Newspaper stories and rumors about Frank Sinatra’s connections to the mob dog his life like a dark shadow.
“Sure, I knew some of those guys,” he once told writer Pete Hamill. “I spent a lot of time in saloons. And saloons are not run by the Christian Brothers. There were a lot of guys around, and they came out of Prohibition, and they ran pretty good saloons.
“I was a kid. I worked in the places that were open. They paid you, and the checks didn’t bounce. I didn’t meet any Nobel Prize winners in saloons. But if Francis of Assisi was a singer and worked in saloons, he would’ve met the same guys.”
A 1947 trip to Havana made headlines when he was photographed with deported Mafioso Lucky Luciano. “I was brought up to shake a man’s hand when I am introduced to him, without first investigating his past,” Sinatra explained.
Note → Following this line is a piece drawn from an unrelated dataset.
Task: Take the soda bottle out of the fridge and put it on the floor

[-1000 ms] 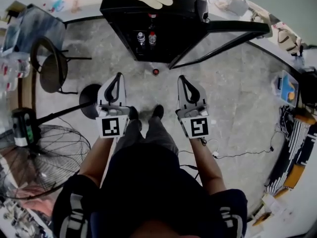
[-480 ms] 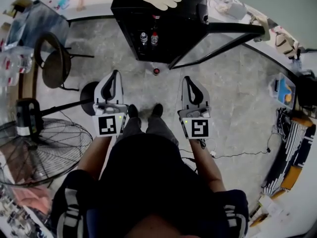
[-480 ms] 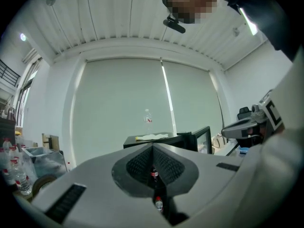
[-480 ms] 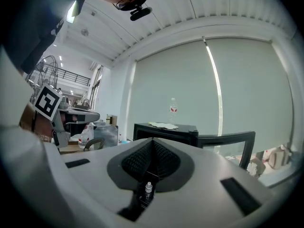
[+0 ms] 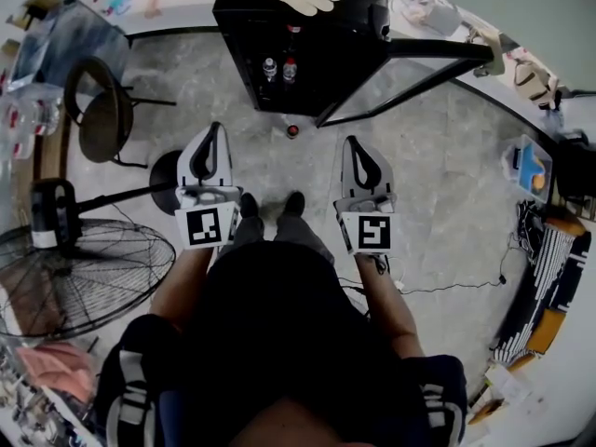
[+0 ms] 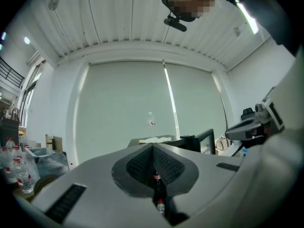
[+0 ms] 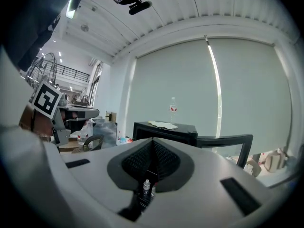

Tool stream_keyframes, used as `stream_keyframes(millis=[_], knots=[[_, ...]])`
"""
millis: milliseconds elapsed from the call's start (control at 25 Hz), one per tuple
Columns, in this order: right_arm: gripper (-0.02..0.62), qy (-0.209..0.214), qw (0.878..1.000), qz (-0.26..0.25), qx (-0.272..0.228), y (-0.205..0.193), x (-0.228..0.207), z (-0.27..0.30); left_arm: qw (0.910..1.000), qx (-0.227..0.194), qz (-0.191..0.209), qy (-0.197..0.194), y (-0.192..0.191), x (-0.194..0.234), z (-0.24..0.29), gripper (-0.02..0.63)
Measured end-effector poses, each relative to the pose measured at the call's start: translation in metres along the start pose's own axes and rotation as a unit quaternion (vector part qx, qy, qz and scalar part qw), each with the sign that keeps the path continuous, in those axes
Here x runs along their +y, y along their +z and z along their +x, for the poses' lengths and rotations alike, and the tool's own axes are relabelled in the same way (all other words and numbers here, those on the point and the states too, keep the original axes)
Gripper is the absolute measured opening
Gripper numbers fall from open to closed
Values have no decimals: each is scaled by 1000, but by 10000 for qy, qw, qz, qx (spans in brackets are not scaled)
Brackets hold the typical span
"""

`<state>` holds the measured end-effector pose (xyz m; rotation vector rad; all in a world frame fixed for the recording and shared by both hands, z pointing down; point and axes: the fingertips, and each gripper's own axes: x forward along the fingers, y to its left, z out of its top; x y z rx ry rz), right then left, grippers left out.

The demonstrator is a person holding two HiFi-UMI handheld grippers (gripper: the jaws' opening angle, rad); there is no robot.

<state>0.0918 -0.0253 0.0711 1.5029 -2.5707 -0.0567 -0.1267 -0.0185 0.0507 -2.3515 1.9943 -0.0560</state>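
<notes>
Red-capped bottle [image 5: 292, 131] upright on floor [image 5: 447, 156], before open fridge [image 5: 321, 26]

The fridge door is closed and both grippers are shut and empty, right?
No. The head view shows the fridge door swung open. The left gripper and right gripper are shut and empty, as you said.
</notes>
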Motion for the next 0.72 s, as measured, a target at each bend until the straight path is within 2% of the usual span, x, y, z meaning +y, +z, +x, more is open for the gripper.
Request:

Later, he was photographed backstage at the Westchester Premier Theater with mob boss Carlo Gambino.
Sinatra’s handshaking grabbed the attention of the U.S. Dept. of Justice. Their surveillance had Sinatra in contact with 10 of the country’s heavy hoods, according to a 19-page memo dated 1962. Despite FBI probes, a 1980 federal grand jury investigation, and a subpoenaed appearance before a Senate crime committee that eventually ended up apologizing to him, Sinatra was never indicted or convicted of any crime.
But the script of CBS’ “Sinatra” biopic that he personally approved makes no bones about his associations. When his Havana trip with Joe Fischetti and meeting with Luciano hits the papers, he defends himself, “I grew up in Little Italy, Hoboken, New Jersey, with Joe Fischetti and half these other monkeys.”
Giancana was the mob boss in Chicago, Al Capone’s former driver.
According to the script, during the 1960 election campaign Joseph Kennedy tells Sinatra, “We need a boost from our friends in Chicago who control the unions.
“They could win this race for us. But Jack Kennedy can’t be involved.
“It all must be arranged as a favor to Sinatra.”
Sinatra plays golf with Giancana. The Chicago mob boss agrees to help Kennedy in the West Virginia primary, adding, “And tell his old man I said hello.”
But after the election, attorney general Robert Kennedy began cracking down on organized crime. Again, according to the script, the Chicago gang feels betrayed, since their support in West Virginia and Illinois had been the 120,000 -vote margin that put Kennedy in the White House.
One, Johnny Formosa, wants to whack Sinatra as a signal to Kennedy, but Giancana says, “You let me take care of Sinatra.”
At Robert Kennedy’s insistence, the President, on a vacation in Palm Springs, snubbed Sinatra, who had prepared his palatial home especially for the visit. Instead, President Kennedy was the guest of Bing Crosby, a lifelong Republican. Sinatra was devastated and enraged.
In 1962, Sinatra, Dean Martin and Sammy Davis Jr. played a special unpaid engagement at the Villa Venice, a club Giancana owned northwest of Chicago, an appearance the FBI later investigated. A scene cut from the TV show clearly indicates “two shows a night, for as long as Giancana wants, at zero dollars a show,” to bail out Sinatra.
By then Sinatra owned the Cal-Neva Lodge in Lake Tahoe. In 1963, the Nevada Gaming Control Board charged that Giancana had been a weeklong guest. The known criminal’s presence was cause enough to revoke the casino’s gambling license. Rather than fight the revocation order, Sinatra sold his interest in the club.
A decade later in Chicago Giancana was murdered in his home.
“It doesn’t matter anymore, does it?” Sinatra once told a reporter who asked about his mob connections. “Most of the guys I knew, or met, are dead.”